## [What to produce]
Only the lines from the one that contains "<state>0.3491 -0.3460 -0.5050" to the end of the material below are wanted, each duplicated exactly.

★ ★ ★ ★

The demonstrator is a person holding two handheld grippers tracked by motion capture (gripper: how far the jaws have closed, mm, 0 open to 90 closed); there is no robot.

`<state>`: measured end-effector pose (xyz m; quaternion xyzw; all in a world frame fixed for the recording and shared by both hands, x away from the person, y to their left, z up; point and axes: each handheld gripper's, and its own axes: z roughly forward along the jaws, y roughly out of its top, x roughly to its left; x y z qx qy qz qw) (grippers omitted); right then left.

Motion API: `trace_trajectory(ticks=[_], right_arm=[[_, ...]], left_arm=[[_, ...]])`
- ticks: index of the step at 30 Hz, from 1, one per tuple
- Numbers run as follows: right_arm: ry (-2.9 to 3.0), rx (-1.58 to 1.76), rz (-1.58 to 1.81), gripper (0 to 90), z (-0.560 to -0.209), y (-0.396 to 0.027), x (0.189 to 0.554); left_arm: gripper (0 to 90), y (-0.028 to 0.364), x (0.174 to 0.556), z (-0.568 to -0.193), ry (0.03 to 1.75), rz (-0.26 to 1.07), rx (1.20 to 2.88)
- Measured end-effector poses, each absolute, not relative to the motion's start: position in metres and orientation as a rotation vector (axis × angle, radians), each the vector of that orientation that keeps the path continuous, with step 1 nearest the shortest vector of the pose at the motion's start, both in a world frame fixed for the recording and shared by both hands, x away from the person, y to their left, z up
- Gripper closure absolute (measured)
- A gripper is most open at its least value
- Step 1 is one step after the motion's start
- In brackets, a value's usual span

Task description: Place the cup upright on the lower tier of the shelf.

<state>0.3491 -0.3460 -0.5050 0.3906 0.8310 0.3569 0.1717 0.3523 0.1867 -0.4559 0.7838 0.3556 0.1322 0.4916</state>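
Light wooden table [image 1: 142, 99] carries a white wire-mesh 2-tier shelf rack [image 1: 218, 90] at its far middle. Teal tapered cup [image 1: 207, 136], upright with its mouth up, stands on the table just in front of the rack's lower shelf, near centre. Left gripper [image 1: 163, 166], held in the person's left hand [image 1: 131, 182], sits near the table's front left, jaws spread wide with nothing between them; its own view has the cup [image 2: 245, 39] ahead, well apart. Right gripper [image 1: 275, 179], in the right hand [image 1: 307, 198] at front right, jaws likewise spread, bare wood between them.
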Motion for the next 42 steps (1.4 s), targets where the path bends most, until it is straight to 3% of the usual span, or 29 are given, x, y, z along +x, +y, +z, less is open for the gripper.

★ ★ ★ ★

## [Answer for the task]
<state>0.3491 -0.3460 -0.5050 0.3906 0.8310 0.3569 0.1717 0.3523 0.1867 -0.4559 0.7838 0.3556 0.1322 0.4916</state>
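Light wooden table [image 1: 142, 99] carries a white wire-mesh 2-tier shelf rack [image 1: 218, 90] at its far middle. Teal tapered cup [image 1: 207, 136], upright with its mouth up, stands on the table just in front of the rack's lower shelf, near centre. Left gripper [image 1: 163, 166], held in the person's left hand [image 1: 131, 182], sits near the table's front left, jaws spread wide with nothing between them; its own view has the cup [image 2: 245, 39] ahead, well apart. Right gripper [image 1: 275, 179], in the right hand [image 1: 307, 198] at front right, jaws likewise spread, bare wood between them.
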Motion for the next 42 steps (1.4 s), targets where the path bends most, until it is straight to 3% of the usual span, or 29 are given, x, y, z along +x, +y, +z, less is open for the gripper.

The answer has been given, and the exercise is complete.